• Exercise aim: Output the data below exactly, without images.

• Supplied data:
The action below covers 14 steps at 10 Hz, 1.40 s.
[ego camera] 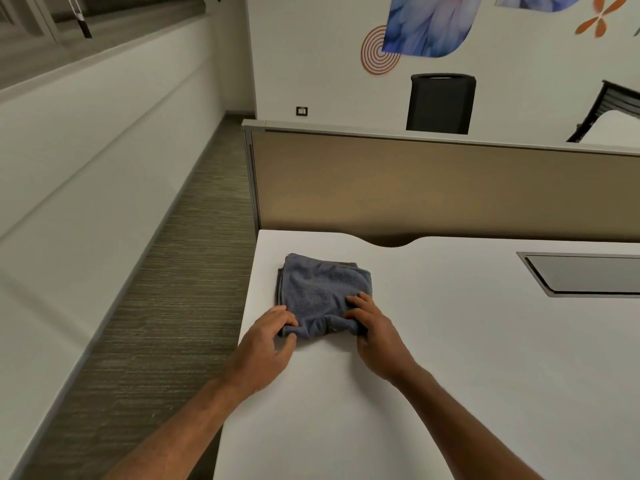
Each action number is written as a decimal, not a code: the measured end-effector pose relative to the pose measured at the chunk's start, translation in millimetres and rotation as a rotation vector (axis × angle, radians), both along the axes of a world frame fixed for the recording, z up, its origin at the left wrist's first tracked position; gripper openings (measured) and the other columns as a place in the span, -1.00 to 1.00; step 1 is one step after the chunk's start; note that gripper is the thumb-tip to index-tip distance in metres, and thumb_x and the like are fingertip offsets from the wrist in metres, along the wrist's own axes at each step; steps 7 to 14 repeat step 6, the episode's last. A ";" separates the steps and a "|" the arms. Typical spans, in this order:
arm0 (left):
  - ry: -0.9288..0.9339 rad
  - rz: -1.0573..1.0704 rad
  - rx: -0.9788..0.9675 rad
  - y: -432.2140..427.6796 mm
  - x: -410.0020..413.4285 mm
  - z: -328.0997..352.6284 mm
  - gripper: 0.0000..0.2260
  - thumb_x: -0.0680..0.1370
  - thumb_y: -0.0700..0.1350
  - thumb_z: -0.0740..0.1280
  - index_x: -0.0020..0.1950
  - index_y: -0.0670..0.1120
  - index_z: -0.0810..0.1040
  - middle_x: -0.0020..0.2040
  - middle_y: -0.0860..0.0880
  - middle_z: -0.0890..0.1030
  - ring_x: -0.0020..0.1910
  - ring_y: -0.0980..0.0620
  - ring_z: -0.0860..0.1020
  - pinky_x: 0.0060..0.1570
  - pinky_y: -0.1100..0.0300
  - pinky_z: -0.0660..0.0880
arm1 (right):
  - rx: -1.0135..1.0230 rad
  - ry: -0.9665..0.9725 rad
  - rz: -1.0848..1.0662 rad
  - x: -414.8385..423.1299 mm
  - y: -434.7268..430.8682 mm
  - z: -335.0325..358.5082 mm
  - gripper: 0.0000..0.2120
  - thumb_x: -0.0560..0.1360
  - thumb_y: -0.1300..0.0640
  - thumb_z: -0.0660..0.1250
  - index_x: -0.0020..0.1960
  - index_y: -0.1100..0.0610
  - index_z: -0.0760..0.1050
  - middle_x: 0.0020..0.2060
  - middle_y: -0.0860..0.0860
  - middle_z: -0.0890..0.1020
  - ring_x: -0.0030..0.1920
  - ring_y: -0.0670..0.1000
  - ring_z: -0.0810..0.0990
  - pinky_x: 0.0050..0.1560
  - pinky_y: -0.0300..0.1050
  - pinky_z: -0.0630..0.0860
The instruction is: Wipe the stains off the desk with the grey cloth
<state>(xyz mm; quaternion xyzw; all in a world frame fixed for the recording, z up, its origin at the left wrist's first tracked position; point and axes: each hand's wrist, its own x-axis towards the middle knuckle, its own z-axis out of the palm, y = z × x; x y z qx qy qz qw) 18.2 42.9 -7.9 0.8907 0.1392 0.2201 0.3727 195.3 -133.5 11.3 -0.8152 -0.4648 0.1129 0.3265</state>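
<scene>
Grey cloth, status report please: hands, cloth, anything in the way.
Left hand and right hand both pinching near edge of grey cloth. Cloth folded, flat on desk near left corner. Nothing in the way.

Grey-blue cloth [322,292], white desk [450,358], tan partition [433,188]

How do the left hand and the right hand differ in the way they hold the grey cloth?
The left hand pinches the near left corner of the grey cloth from the side, thumb beneath the fold; the right hand lies over the near right corner, fingers spread on top. The left hand sits by the desk edge; the right is further in. Both grip the bunched near edge.
</scene>
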 end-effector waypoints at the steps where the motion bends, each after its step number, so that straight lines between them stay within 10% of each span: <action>1: 0.007 0.016 0.061 -3.5 -4.6 -3.6 -0.86 0.53 -0.22 0.36 0.05 -0.04 0.58 0.06 0.03 0.61 0.18 0.16 0.52 0.27 0.45 0.38 | -0.137 -0.013 0.024 -0.4 -0.5 4.4 -0.50 0.57 0.48 0.19 0.37 0.05 0.52 0.58 -0.01 0.28 0.62 0.01 0.04 0.59 -0.22 -0.07; 2: 0.040 0.037 0.118 -6.2 -9.3 -7.6 -0.81 0.55 -0.21 0.40 0.16 -0.05 0.63 0.23 0.10 0.60 0.38 0.31 0.37 0.41 0.44 0.24 | -0.329 -0.038 0.095 -0.6 -5.3 7.4 -0.24 0.52 0.50 0.12 0.56 -0.11 0.24 0.66 -0.04 0.00 0.64 0.08 -0.21 0.63 0.14 -0.19; 4: 0.119 0.035 0.185 -16.8 -15.9 -1.2 -0.67 0.60 -0.11 0.38 0.37 -0.06 0.56 0.43 0.05 0.51 0.57 0.12 0.24 0.49 0.28 0.11 | -0.406 0.089 0.120 -6.0 -20.1 23.7 -0.10 0.55 0.32 0.31 0.62 -0.17 -0.15 0.64 -0.03 -0.28 0.61 0.10 -0.37 0.61 0.23 -0.24; 14: 0.116 0.086 0.237 -36.8 -23.3 12.0 -0.65 0.62 -0.04 0.37 0.38 -0.10 0.55 0.45 -0.07 0.52 0.59 -0.05 0.30 0.52 0.13 0.17 | -0.209 0.173 0.047 -25.4 -41.7 47.0 -0.16 0.58 0.14 0.38 0.63 -0.12 -0.10 0.65 -0.03 -0.23 0.63 0.09 -0.31 0.62 0.18 -0.17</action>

• Reply:
The action below covers 14 steps at 10 Hz, 1.40 s.
[ego camera] 
Each action number is written as a decimal, not a code: the measured end-effector pose relative to the pose measured at the chunk's start, translation in millimetres and rotation as a rotation vector (axis × angle, radians), both along the axes of a world frame fixed for the recording, z up, its origin at the left wrist's first tracked position; gripper openings (measured) and the other columns as a place in the span, -1.00 to 1.00; step 1 is one step after the chunk's start; note that gripper is the thumb-tip to index-tip distance in metres, and thumb_x and the like are fingertip offsets from the wrist in metres, along the wrist's own axes at each step; steps 7 to 14 repeat step 6, the episode's last. A ";" separates the steps and a "|" the arms. Typical spans, in this order:
arm0 (left):
  - ry: -0.9288..0.9339 rad
  - rz: -1.0573..1.0704 rad
  - rx: -0.9788..0.9675 rad
  - y: -432.2140..427.6796 mm
  - x: -410.0020..413.4285 mm
  - z: -328.0997..352.6284 mm
  - gripper: 0.0000..0.2260
  - thumb_x: -0.0680..0.1370
  - thumb_y: -0.0700..0.1350
  - thumb_z: -0.0740..0.1280
  - index_x: -0.0020..0.1950
  - index_y: -0.0670..0.1120
  - index_z: -0.0810..0.1040
  - middle_x: -0.0020..0.2040
  - middle_y: -0.0860..0.0880
  - middle_z: -0.0890..0.1030
  - ring_x: -0.0020..0.1910
  - ring_y: -0.0980..0.0620
  - ring_z: -0.0860..0.1020
  - pinky_x: 0.0060..0.1570
  - pinky_y: -0.1100..0.0300
  - pinky_z: -0.0660..0.0880
arm1 (right):
  - rx: -1.0135..1.0230 rad
  - ry: -0.9665..0.9725 rad
  - rz: -1.0848..1.0662 rad
  - x: -414.8385..423.1299 mm
  - y: -434.7268..430.8682 mm
  - z: -335.0325..358.5082 mm
  - gripper: 0.0000..0.2120
  - thumb_x: -0.0560..0.1360
  - thumb_y: -0.1300..0.0640
  - thumb_z: -0.0660..0.1250
  - index_x: -0.0020..0.1960
  - index_y: -0.1100..0.0610
  - index_z: -0.0760..0.1050
  - middle_x: 0.0020..0.2060
  - middle_y: -0.0860..0.0860
  - middle_z: -0.0890..0.1020
  - ring_x: -0.0030..0.1920
  - ring_y: -0.0670..0.1000
  - ring_z: -0.0810..0.0990
  - pinky_x: 0.0050..0.1560
  - pinky_y: -0.0300..0.1050
  - pinky_z: -0.0630..0.0860
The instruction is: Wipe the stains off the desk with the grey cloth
<state>(xyz mm; quaternion xyzw; all in a world frame fixed for the recording, z up, its origin at the left wrist's first tracked position; point and axes: each hand's wrist, its own x-axis towards the middle knuckle, its own z-axis out of the palm, y = z × x; x y z qx qy qz qw) 18.2 42.9 -7.9 0.8907 0.1392 0.2201 0.3727 195.3 -133.5 11.3 -0.8152 -0.4648 0.1129 0.3265</state>
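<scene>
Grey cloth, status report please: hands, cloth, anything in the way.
Left hand and right hand both pinching near edge of grey cloth. Cloth folded, flat on desk near left corner. Nothing in the way.

Grey-blue cloth [322,292], white desk [450,358], tan partition [433,188]

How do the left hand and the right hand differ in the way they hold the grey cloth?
The left hand pinches the near left corner of the grey cloth from the side, thumb beneath the fold; the right hand lies over the near right corner, fingers spread on top. The left hand sits by the desk edge; the right is further in. Both grip the bunched near edge.
</scene>
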 end-effector waypoints at the steps where the motion bends, each after its step number, so that straight lines between them stay within 10% of each span: <action>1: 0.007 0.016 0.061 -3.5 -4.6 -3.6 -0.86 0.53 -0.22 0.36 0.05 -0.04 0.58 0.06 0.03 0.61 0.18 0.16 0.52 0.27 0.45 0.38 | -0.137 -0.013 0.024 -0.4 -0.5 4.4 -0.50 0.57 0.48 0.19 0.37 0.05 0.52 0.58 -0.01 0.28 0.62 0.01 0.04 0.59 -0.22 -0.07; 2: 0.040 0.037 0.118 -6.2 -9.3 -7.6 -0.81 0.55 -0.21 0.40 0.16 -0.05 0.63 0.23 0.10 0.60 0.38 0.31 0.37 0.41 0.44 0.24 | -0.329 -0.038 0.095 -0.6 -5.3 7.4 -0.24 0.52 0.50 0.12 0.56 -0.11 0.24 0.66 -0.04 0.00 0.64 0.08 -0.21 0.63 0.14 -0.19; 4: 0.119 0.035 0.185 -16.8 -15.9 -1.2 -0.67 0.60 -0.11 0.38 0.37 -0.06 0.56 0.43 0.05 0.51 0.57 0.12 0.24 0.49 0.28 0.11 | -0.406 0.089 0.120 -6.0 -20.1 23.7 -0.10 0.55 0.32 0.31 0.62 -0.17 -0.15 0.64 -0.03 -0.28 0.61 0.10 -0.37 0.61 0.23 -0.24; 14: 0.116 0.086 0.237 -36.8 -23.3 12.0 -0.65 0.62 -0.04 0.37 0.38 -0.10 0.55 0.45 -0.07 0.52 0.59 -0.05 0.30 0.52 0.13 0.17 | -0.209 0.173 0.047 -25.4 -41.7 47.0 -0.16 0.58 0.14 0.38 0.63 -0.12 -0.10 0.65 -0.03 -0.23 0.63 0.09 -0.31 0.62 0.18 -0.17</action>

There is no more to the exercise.